On the Cluster Management page, find the target cluster. Click View Details, and in the upper right corner, click Disk Scale Up/Out.

Expansion interface

Disk expansion interface is shown as follows:

Note
  • E-MapReduce currently supports disk scaling out, does not support disk scaling in.
  • Disk scaling out only supports data disk scaling out.
  • Configuration: data disk configurations of the current instance group.
  • Scale out to: data disk size after the disk being scaled out.

Node data disk expansion

  1. Log onto the EMR console, find the target cluster, click View Details to go to the cluster overview page.
  2. View the ECS ID of the core node in the cluster to be scaled out, for example, i-bp1bsithym5hh9h93xxx. All the node disks in the cluster are uniformly scaled out by default to make sure the disk spaces of all nodes in the cluster are consistent.
  3. Copy the ECS ID and go to the ECS console. Select Instance Details in the left-side pane, then select the instance ID and enter the ECS ID in the search box. Note that the same region must be selected.
  4. When the corresponding ECS node is found, click Manage, and in the left-side navigation pane, click Disks.
  5. Scale out data disks. You must repeat the following steps to scale out each disk, because multiple disks cannot be scaled out in batch.
  6. Scale out all the disks in the ECS console, and then restart nodes.
  7. See Linux _ Resize a data disk for disk expansion.
    Note When the unmount operation fails, YARN, and HDFS services must be disabled in the cluster. Additionally, Disk1 operation may encounter unmount failure because of log writing by ilogtail. ilogtail must be temporarily killed using the command sudo pgrep ilogtail | sudo xargs kill. The ilogtail service can be recovered by restarting the node later.
  8. Then you can see that all disks are expanded using the command df -h on the node.
  9. To guarantee that the subsequent EMR expansion process is consistent with the disk after the expansion is complete, open a ticket to contact our team to perform cluster data updates.

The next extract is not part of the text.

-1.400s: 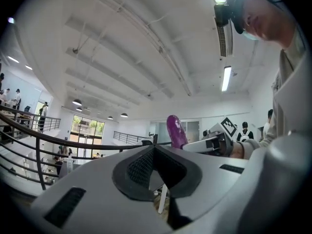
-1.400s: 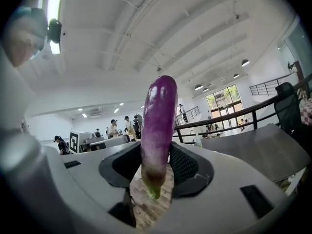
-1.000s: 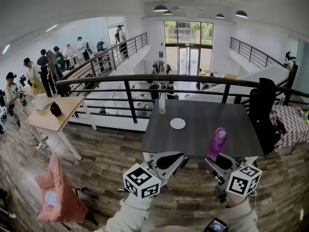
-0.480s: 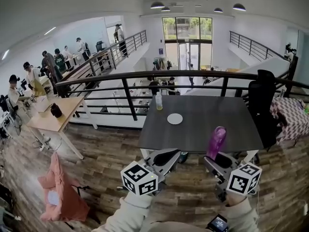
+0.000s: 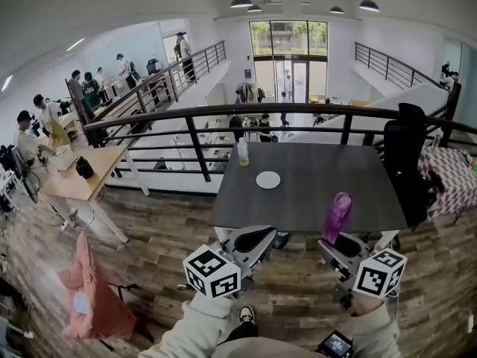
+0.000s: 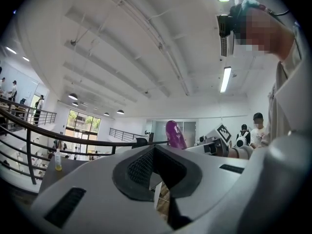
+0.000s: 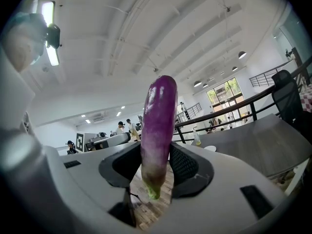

Node system disk expansion

System disk expansion is a complex operation. if not necessary, avoid this operation.

  1. In the EMR console, click to enter the details page of the cluster to be resized.
  2. View the ECS ID of the master node in the cluster to be scaled out, for example, i-bp1bsithym5hh9h93xxx. All the node disks in the cluster are uniformly resized by default to make sure the disk spaces of all nodes in the cluster are consistent.
  3. Copy the ECS ID and go to the ECS console. In the left-side navigation pane, select Instance Details, then select the instance ID and enter the ECS ID in the search box. Note that the same region must be selected.
  4. When the corresponding ECS node is found, click Manage, enter the instance details page, and click Disks on the left side navigation pane.
  5. Find the system disk (there is only one system disk).
  6. See Increase system disk size for system disk scaling out.
    Notice
    • For a non-HA cluster, scaling out the system disk makes the cluster unavailable while scaling out.
    • After the disk expansion process is complete, the file /etc/hosts in the node may be changed because of some disk operations by ECS, and the file must be repaired after the disk is scaled out. Also, SSH log-on-free is damaged, but the service remains unaffected and can be manually repaired.